## Required work:
The listing below is to be duplicated exactly, with every picture omitted.

## Recorded data:
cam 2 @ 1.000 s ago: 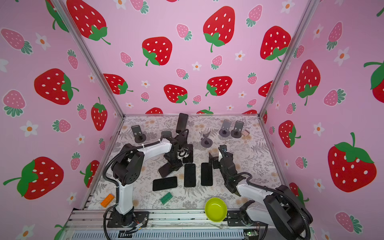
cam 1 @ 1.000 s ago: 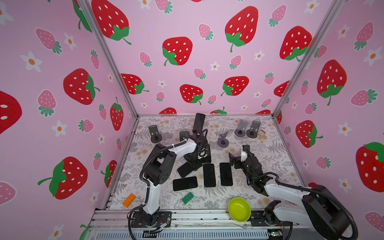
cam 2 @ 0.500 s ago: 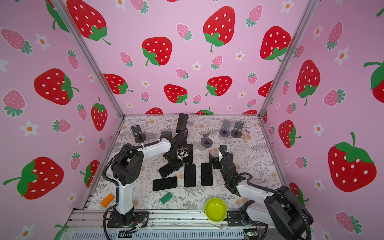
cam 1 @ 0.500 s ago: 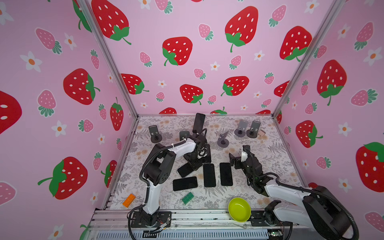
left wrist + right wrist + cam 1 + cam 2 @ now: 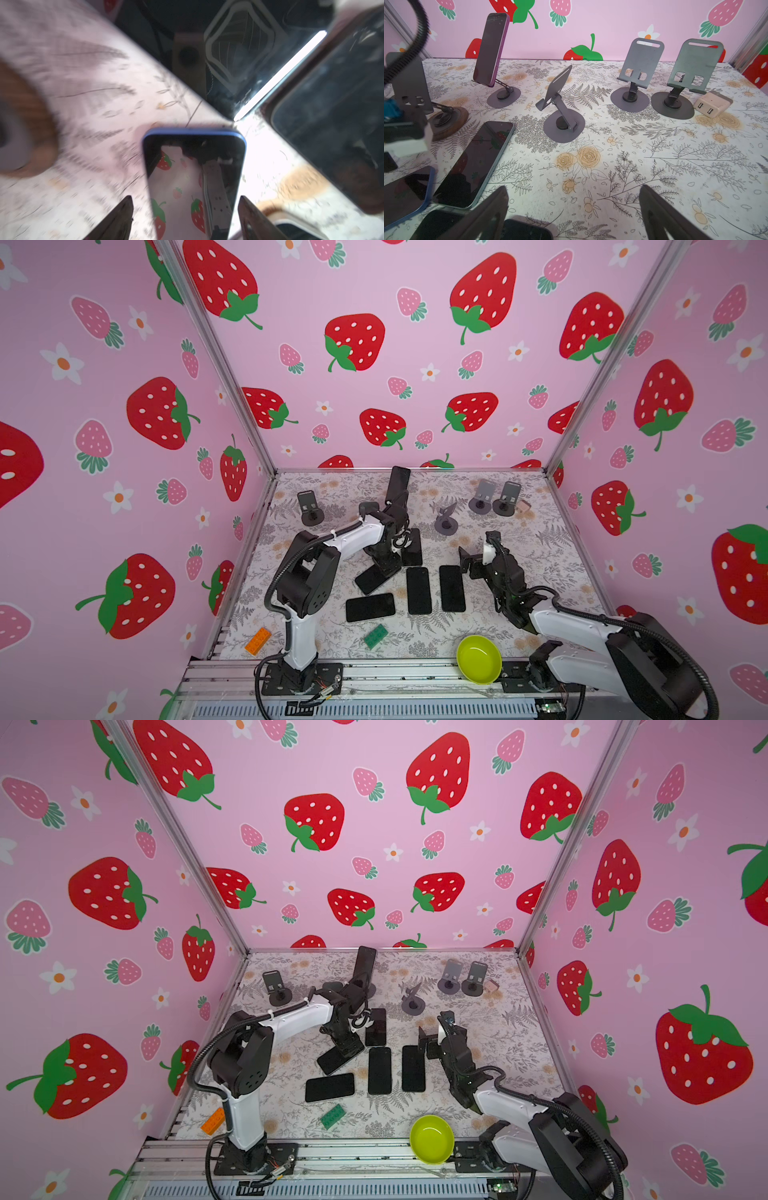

## Answer to the exercise:
cam 2 @ 1.000 s ago: 
cam 1 @ 1.000 s ago: 
cam 2 @ 0.500 s ago: 
cam 1 @ 0.500 s ago: 
left wrist + right wrist + cam 1 + cam 2 @ now: 

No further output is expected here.